A lot of professional athletes are greedy. “Kevin Green, a defensive linebacker said ‘It is true that we are getting paid outrageous amount for what we do out on the turf, but we are the most likely to get hurt in all professional sports. We want to make sure we get what we need before we get out of the league. ” (O’Hara, 12). Yes, he brings up a strong point that the job is dangerous, but so are other jobs for example, a firefighter or a police officer. But these occupations are paid nowhere near that much money. In staying with the greed aspect of sports, Wayne Barrett points out a couple of good points (It’s a Whole New Ball Game). For example, it was bad enough when all the college bowl games began to be named after corporations that paid them millions of dollars to have their logos attached to these rather popular events.
But things become a real issue when a club owner takes a multi-million-dollar payoff to rename a venue that he, himself, does not even own. The taxpayers built those arenas and stadiums, not him. If the name for some reason is leased or sold to some corporation, all the money should go back into the public treasury, not personally to the franchise owner. Greed is not only seen in professional sports anymore, it is seen in college sports more and more everyday. For example, the college bowl game, the Rose Bowl, is now renamed AT&T Rose Bowl.
Stadiums are always changing their names as well. For instance, Syracuse University football stadium is now called the Carrier dome. Carrier, an air-conditioning company did not pay for the stadium, they pay the owner, or the college in this case, to put their name on the building. It is not as bad when a school does this because the school gets the money. But when a professional team does this, the owner solely gets the money.
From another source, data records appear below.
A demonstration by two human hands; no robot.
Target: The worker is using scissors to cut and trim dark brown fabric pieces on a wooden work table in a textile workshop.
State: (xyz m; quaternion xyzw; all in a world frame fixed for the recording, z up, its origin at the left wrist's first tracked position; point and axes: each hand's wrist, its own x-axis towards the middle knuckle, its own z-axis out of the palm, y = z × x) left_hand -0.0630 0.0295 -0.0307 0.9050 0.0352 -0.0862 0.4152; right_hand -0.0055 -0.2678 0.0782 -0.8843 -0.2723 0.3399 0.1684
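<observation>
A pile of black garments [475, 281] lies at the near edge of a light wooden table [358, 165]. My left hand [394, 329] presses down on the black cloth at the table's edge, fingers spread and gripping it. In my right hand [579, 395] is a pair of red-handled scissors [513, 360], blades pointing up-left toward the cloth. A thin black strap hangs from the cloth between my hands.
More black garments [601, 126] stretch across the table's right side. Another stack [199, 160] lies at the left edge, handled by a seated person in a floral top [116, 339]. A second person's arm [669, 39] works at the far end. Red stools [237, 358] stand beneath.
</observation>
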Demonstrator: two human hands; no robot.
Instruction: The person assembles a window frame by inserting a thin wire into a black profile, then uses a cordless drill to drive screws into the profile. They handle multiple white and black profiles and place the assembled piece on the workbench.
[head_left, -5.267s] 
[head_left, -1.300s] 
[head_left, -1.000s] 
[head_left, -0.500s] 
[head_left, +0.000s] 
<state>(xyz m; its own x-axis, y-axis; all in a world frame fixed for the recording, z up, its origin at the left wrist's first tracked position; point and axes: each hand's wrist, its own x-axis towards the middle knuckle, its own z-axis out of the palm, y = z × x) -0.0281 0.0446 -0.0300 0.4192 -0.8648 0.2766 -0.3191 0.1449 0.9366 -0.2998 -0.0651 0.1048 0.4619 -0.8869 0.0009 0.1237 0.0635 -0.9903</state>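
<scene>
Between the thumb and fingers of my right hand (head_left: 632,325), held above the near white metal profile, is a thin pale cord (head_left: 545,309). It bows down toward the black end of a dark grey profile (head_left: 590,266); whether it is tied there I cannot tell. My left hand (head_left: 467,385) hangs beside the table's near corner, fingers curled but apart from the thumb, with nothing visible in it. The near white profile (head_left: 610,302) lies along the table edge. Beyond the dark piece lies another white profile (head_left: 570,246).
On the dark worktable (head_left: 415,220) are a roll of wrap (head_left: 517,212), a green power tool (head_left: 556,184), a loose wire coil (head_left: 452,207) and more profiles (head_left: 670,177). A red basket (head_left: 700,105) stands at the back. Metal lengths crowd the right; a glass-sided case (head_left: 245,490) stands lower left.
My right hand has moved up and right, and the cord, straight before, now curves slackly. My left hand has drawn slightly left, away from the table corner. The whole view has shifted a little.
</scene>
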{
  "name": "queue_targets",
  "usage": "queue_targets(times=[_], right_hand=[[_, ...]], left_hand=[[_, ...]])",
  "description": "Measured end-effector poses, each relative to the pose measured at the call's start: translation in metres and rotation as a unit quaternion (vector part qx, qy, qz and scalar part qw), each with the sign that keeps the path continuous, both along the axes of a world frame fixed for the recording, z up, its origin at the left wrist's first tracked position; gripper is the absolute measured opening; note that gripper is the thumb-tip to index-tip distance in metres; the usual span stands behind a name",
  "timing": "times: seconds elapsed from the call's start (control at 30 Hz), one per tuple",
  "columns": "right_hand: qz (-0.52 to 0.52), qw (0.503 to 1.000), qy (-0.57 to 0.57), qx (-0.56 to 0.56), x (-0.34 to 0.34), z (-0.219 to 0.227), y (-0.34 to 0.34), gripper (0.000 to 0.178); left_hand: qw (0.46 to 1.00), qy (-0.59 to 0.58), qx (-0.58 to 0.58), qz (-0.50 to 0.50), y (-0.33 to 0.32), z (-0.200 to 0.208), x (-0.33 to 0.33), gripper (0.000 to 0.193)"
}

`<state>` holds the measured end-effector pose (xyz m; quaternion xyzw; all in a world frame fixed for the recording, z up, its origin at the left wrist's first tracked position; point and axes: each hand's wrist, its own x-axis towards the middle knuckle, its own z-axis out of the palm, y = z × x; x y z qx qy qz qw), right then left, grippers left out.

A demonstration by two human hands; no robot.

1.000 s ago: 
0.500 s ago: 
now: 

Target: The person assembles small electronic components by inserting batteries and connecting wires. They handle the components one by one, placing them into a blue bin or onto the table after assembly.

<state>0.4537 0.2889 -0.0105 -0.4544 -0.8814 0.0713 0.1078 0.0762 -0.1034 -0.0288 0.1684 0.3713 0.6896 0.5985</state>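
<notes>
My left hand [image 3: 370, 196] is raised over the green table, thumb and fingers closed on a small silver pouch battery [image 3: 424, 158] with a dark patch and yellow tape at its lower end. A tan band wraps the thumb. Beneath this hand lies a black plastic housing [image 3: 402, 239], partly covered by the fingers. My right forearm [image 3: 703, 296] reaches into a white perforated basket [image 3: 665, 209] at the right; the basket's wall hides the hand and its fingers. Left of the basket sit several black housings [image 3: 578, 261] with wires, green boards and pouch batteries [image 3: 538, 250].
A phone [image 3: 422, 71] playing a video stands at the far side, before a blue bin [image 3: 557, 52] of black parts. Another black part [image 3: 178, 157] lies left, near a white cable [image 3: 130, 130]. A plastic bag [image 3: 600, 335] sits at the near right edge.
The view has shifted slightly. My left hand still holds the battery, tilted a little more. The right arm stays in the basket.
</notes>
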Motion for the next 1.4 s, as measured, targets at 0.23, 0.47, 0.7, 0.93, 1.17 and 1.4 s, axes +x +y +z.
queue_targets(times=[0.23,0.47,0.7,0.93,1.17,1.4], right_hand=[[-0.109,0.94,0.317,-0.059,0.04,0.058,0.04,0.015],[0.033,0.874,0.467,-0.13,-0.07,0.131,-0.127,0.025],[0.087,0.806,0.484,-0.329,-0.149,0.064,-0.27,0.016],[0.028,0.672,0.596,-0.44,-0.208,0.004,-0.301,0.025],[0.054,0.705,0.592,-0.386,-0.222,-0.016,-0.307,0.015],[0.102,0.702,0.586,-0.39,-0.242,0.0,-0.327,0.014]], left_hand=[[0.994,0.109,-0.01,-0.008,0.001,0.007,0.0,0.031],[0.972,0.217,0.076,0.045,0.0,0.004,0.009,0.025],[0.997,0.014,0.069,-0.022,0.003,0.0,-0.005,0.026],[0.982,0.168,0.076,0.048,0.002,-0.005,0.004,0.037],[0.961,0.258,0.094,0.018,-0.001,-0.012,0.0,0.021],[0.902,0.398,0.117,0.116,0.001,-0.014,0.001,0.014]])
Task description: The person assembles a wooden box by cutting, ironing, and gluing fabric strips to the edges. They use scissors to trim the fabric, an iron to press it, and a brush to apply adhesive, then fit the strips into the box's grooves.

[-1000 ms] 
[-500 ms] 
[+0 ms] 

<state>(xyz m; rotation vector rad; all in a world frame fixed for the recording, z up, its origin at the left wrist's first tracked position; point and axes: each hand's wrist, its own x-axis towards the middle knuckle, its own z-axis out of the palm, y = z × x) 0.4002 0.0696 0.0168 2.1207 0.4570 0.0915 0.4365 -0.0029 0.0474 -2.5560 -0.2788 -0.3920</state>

This shows how money and greed are now such a huge part of sports. Peter Euler pointed out that, “we should all take a look at the 1997 Pittsburgh Pirates.
They were a bunch of average players whose total salary was less than Albert Belle’s personal salary; yet, they were in the hunt for a playoff spot midway through the final week of the season, while Belle’s White Sox were not. ” (Athletes’ Salaries Becoming Outrageous). This alone shows that nobody needs to spend these outrageous amounts of money on a team to achieve success; and even if teams do spend a lot, they are not guaranteed anything. Euler went on to say that “greed destroys sports,” and he’s right.
Another thing that Euler said was that “Players and owners need to realize that contracts can’t get much bigger than they are currently. ” This however, is not true. Because every year the amount of money that the athletes sign for is higher and higher. Even if there were more restrictions put on athletes salaries the owners and players would just find more loop holes and different ways of paying the players, such as personal planes or other luxuries. When put in proportion with what other occupations earn on average, these athletes are paid ridiculous amounts of money to simply play a game.
A teacher earns around $40,000 per year. This is a person who has gone to college, and is an important asset in a community. A police officer earns around $50,000 per year. This person risks their life everyday in order to make a place safe for you to live. These are only two examples of people who deserve more money for the work that they do. Professional athletes earn more than 20 times that. In the end, these athletes seem to be extremely over-paid. Money, in general, has seemed to become to important within professional athletics.
What happened to the days when athletes used to play for fun and even have another job on the side to make money? They are not playing for the love of the game anymore, they are playing to fulfill their greedy minds. Some people think its fair that they make more money in yeah than most people will ever see in a lifetime. However, I would rather live without professional sports, than without teachers, or doctors. Maybe the industry needs to re-evaluate their priorities. What’s more important to you, your health or a game?